This is finally the first recipe for the new year! Hot soup is a comfort food when we’re sick or when it’s cold outside. I don’t know how it happened that last year my partner started asking me to make soup … and she liked it the first time around, and then I found myself cooking it more and more.
Soup is, as I quickly learned, one of the easiest dishes to prepare: boil your vegetables, add condiments and you’re basically done!
A long time ago [in the first year of creating this blog], I shared a recipe for an “all purpose” vegetable soup. Today, I’ll show you how I made a chicken soup … that tasted like beef soup, but that was a mistake. On with the recipe!
- chicken parts for soup – generally the more bony parts like wins and backs
- vegetables of choice – I used a frozen mix to be faster, see which type below
- some vinegar
- some salt
- some seasoning
- some tomato sauce
Choose a large enough pot, pour some oil in it, and drop the chicken pieces in it. Let cook until the chicken looks light brown. It’s ok if the meat is not completely cooked because you’re going to boil it anyway, ensuring it will be well done by the time you eat it. You might want to add a bit of water to prevent it from getting burned.
When your chicken reaches the desired color, feel free to add the vegetables and water. Maybe, rinse the the meat and the pot before that or you’ll have to deal with unsightly and gross chicken grease floating on top of the water. You can remove it of course, with a spoon, but the work is a bit tedious and easy to avoid.
My vegetable mix contained green beans, red bell pepper, onion, carrots, peas, cauliflower, and celery root. I added a bit of dices fresh potato and celery root. And I really wish the mix didn’t have onion. But very few vegetable mixes are made without onion, and so I have no choice when I want to be faster. Make sure to add the salt as well.

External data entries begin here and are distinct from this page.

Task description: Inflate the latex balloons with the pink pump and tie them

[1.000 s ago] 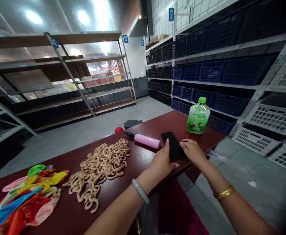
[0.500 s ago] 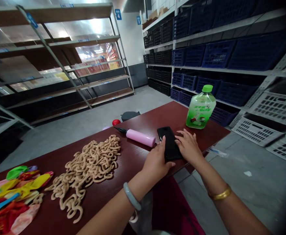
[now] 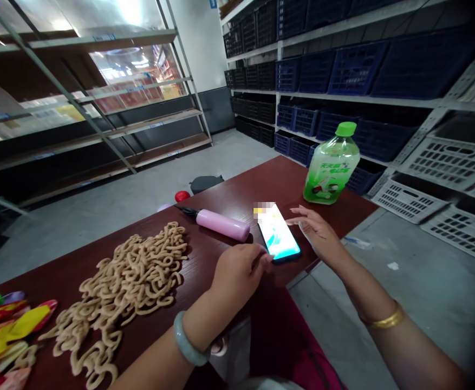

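Observation:
A smartphone (image 3: pixel 280 233) lies flat on the dark red table with its screen lit, white and bright blue. By its lower left corner, my left hand (image 3: pixel 239 268) is closed with the fingers curled in, and nothing shows in them. My right hand (image 3: pixel 316 230) hovers at the phone's right edge, open, its fingers stretched over the screen side. A pink hand pump (image 3: pixel 223 225) with a black nozzle lies left of the phone. Behind my right hand stands a bottle of green liquid (image 3: pixel 330 168) with a green cap.
On the left of the table (image 3: pixel 205 276) are a heap of beige rings (image 3: pixel 127 276) and several colourful deflated balloons (image 3: pixel 10 330). Shelves of blue crates (image 3: pixel 357 67) stand at the right, white crates (image 3: pixel 408 197) below. Metal racks (image 3: pixel 140 141) are at the back left.
The phone's dark screen has lit up. My left hand has drawn back from the phone and curled its fingers. My right hand has lifted slightly off its edge. The view has shifted somewhat.

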`<state>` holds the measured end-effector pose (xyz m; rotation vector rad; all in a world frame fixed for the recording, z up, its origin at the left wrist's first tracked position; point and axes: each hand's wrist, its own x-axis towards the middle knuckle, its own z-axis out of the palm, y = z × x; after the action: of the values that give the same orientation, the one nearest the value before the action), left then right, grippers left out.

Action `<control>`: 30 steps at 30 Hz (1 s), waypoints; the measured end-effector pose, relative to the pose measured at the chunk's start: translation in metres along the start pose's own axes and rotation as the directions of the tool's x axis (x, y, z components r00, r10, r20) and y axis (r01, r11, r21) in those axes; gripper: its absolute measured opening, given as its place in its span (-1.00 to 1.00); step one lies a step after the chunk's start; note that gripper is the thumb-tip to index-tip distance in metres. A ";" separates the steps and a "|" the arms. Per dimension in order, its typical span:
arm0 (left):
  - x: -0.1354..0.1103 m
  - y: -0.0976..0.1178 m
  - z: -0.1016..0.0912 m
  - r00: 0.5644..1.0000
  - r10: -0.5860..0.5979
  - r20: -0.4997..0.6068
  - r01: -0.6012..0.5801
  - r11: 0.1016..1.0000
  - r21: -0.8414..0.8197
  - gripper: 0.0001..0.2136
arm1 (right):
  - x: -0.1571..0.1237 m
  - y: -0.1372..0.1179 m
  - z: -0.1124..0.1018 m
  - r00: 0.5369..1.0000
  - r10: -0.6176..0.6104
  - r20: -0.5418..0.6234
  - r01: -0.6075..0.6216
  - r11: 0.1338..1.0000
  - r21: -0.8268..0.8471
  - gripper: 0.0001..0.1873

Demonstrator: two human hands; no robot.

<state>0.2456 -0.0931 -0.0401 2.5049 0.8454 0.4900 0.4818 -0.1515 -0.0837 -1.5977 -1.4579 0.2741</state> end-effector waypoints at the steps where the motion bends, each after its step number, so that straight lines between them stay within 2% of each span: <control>1: -0.002 0.001 0.000 0.999 0.006 0.037 -0.006 1.000 0.011 -0.67 | 0.000 -0.003 -0.001 0.997 -0.044 0.064 0.045 0.999 -0.020 -0.49; 3: -0.005 0.003 0.002 0.993 0.013 0.119 -0.016 1.000 0.024 -0.57 | 0.002 -0.008 0.000 0.977 -0.107 0.182 0.122 0.990 -0.072 -0.46; 5: -0.008 0.005 0.005 0.985 0.018 0.174 -0.024 0.999 0.034 -0.55 | 0.005 -0.008 0.003 0.963 -0.123 0.238 0.154 0.981 -0.115 -0.47; 7: -0.009 0.006 0.008 0.977 0.025 0.212 -0.035 0.998 0.044 -0.55 | 0.009 -0.005 0.007 0.973 -0.101 0.209 0.138 0.976 -0.171 -0.49; 11: -0.010 0.007 0.010 0.965 0.052 0.257 -0.073 0.995 0.070 -0.59 | 0.012 -0.001 0.012 1.000 -0.009 0.012 0.012 0.962 -0.274 -0.43; 13: -0.009 0.007 0.010 0.961 0.056 0.271 -0.083 0.992 0.090 -0.62 | 0.009 -0.005 0.010 0.999 -0.045 -0.017 0.040 0.970 -0.240 -0.43; 16: -0.009 0.006 0.010 0.958 0.063 0.279 -0.097 0.989 0.109 -0.64 | 0.003 -0.013 0.005 0.987 -0.159 0.008 0.158 0.973 -0.168 -0.43; 19: -0.010 0.007 0.010 0.958 0.070 0.277 -0.109 0.986 0.129 -0.66 | -0.001 -0.016 0.003 0.977 -0.212 0.019 0.213 0.965 -0.155 -0.44; 24: -0.010 0.008 0.010 0.956 0.057 0.286 -0.106 0.982 0.159 -0.66 | -0.001 -0.016 0.004 0.971 -0.233 0.047 0.238 0.959 -0.156 -0.47; 30: -0.010 0.008 0.010 0.955 0.046 0.293 -0.100 0.980 0.174 -0.65 | -0.001 -0.022 0.002 0.965 -0.216 0.151 0.244 0.949 -0.199 -0.53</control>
<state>0.2471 -0.1082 -0.0461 2.6984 0.7147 0.0639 0.4652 -0.1541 -0.0694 -1.5826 -1.8083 0.0848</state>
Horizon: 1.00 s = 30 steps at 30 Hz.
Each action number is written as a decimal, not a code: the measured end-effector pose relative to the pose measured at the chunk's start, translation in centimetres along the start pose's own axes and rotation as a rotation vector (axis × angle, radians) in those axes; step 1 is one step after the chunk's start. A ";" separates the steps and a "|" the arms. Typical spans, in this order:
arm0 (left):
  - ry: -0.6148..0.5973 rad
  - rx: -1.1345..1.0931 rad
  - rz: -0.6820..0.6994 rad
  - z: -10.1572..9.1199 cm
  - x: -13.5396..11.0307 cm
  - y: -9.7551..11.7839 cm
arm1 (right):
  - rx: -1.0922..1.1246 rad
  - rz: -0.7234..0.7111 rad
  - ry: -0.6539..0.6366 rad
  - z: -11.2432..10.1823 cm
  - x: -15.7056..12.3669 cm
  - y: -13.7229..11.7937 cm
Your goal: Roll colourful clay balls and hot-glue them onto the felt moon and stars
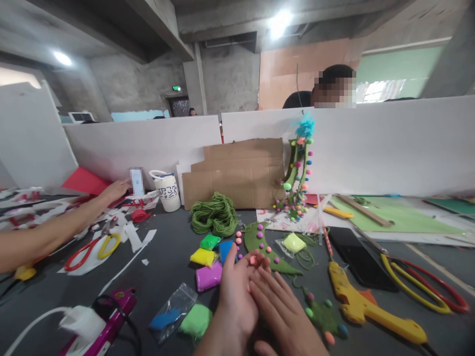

Clearly, when you add water, you need plenty to cover all your ingredients. Don’t forget that boiling means some of the water will evaporate so you’ll have to add more as you notice this. I usually also add a spoon of cooking oil, but the chicken skin had enough fat that I don’t think you need even more oil in the soup. My partner even complained that the soup will be disgusting because of the animal fat.
Look here what happens if you don’t wash your meat before cooking it further. It does look very gross. I did all I could to remove everything on top.
Let this boil for about an hour. You don’t need to boil more because you already cooked the meat before, and the vegetables are finely chopped that they cook rather fast. Well, maybe the green beans will take more time to cook compared to everything else in the soup. I still have to learn how to properly cook fresh green beans so that they’re not tough and gross. Cook on medium fire or heat and make sure to check the water’s level as well.
Some 15 or 10 minutes before the cooking time is up [I use the timer on my stove so that I won’t forget I’m cooking something] add the rest of the ingredients: tomato paste, soup seasonings, and vinegar. Mix and let boil on low to medium fire [or heat].
When the time is up, it should look something like in the picture above. This is a sour/salty soup that I recommend eating hot or warm. Eating it cold is ok too, just not as comforting.